Task item: Restate the material verbatim, every line included.

--- Data shown Enclosed Below ---

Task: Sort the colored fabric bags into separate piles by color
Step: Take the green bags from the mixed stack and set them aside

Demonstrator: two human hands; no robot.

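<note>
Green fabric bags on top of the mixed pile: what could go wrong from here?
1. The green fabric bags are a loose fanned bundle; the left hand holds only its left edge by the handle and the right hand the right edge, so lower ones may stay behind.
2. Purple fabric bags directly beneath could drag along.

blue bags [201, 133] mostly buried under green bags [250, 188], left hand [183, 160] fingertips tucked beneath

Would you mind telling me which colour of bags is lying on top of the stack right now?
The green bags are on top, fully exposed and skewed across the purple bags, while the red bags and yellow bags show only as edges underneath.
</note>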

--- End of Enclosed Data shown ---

Task result:
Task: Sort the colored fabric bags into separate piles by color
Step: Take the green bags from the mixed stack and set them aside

Demonstrator: two human hands; no robot.

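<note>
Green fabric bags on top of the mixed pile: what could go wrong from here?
1. The green fabric bags are a loose fanned bundle; the left hand holds only its left edge by the handle and the right hand the right edge, so lower ones may stay behind.
2. Purple fabric bags directly beneath could drag along.

blue bags [201, 133] mostly buried under green bags [250, 188], left hand [183, 160] fingertips tucked beneath

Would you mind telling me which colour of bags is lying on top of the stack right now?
The green bags are on top, fully exposed and skewed across the purple bags, while the red bags and yellow bags show only as edges underneath.
</note>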

This completes the required output.